In recent years, a virtual tidal wave of studies linking the expression of certain genes to complex diseases as varied as cancer and diabetes has raised hopes for major advances in medical treatment and drug discovery.
Yet gene expression datasets from different cell types and tissues are largely disconnected islands of discovery. They do not reveal the rich and often consequential multitissue connections that extend, for example, from the brain to the gut.
Now, researchers at Vanderbilt University Medical Center and the University of Cambridge have developed a method of “imputing,” or predicting gene expression in hard-to-access tissues like the brain from more accessible tissues, including whole blood.
Their deep-learning/machine-learning approach, called hypergraph factorization, or HYFA, has revealed gene expression patterns shared by the brain and gastrointestinal tract and has validated the expression of certain genes in the blood as a marker for Alzheimer’s disease in the brain.
The ability to reconstruct and predict unmeasured gene expression across a broad collection of tissues and cell types “may expand our understanding of the molecular origins of complex traits,” the scientists report in a paper featured on the cover of the July issue of the journal Nature Machine Intelligence.
“As people generate more molecular data, you need a way of integrating or harmonizing these large datasets,” said Eric Gamazon, PhD, assistant professor of Medicine in the Division of Genetic Medicine at VUMC, and the paper’s co-senior author with Pietro Liò, PhD, of the University of Cambridge.
“Our approach allows one to do that, enabling biomarker discovery and drug repurposing research,” Gamazon said.
The study found and validated new genetic variants (changes in the DNA sequence) that can regulate the abundant level of genes in specific tissues and cell types, and which, in turn, may underlie complex diseases and their comorbidities.
Gamazon is a leader in the development and application of gene-expression data, and a contributor to the international Genotype-Tissue Expression (GTEx) project of the National Institutes of Health (NIH) Common Fund.

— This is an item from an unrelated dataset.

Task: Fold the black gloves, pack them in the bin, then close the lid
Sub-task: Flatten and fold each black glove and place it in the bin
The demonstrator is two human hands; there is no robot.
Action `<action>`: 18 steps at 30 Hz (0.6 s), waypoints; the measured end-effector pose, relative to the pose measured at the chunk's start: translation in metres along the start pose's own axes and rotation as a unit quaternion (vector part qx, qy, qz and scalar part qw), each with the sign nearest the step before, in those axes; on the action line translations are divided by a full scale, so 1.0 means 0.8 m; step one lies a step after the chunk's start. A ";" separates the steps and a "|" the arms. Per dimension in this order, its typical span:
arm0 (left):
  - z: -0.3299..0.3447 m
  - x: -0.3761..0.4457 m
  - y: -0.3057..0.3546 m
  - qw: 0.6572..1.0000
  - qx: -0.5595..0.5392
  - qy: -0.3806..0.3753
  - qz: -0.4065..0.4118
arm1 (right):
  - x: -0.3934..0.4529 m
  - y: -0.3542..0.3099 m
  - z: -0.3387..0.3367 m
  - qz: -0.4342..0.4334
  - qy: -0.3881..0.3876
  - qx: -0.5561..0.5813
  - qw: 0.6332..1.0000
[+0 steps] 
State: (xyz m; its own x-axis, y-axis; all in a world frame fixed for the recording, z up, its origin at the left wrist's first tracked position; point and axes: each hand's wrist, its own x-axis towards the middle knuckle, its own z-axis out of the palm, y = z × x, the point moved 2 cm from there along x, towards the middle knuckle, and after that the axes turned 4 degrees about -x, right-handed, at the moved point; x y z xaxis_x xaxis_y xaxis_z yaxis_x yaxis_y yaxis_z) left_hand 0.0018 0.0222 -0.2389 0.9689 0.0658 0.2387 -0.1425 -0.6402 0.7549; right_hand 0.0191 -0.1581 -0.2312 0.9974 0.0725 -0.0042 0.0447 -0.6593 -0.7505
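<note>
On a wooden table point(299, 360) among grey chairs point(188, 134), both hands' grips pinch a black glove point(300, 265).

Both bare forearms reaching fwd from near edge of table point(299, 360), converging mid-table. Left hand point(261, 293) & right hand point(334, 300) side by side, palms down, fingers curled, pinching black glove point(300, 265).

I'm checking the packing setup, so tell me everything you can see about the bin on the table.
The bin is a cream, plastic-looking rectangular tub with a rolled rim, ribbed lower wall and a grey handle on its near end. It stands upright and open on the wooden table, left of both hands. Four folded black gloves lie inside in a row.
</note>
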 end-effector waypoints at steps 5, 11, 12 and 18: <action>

He and colleagues including Nancy Cox, PhD, the Mary Phillips Edmonds Gray Professor of Genetics and director of the Division of Genetic Medicine at VUMC, have previously analyzed transcriptome (gene expression) data from multiple tissues to identify neuroendocrine and gastrointestinal contributors to psychiatric disorders.
The current paper, co-authored by Phillip Lin, a bioinformatics scientist in Gamazon’s lab, takes the research to the next level.
The deep learning approach to gene-expression imputation “promises a systemwide view of human physiology,” Gamazon said. “It can also accelerate the integration of these large-scale tissue and cell-type gene expression biorepositories, as studies, institutions and consortia continue to generate these resources.”
Gamazon’s involvement in the study was supported by NIH grants HG010718, HG011138, MH126459, and AG068026.